*WHAT YOU SHOULD DO*.
What you give back must match the data below character for character.

*INFORMATION SUPPLIED*.
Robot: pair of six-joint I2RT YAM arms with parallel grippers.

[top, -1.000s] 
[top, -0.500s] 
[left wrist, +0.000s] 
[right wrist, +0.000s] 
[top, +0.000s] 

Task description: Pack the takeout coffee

*SOLUTION BELOW*.
Robot: pair of six-joint I2RT YAM arms with parallel grippers.

[top, -1.000s] 
[top, -0.500s] 
[left wrist, +0.000s] 
[right wrist, +0.000s] 
[top, +0.000s] 

Task description: Pack the takeout coffee

Here the answer is complete.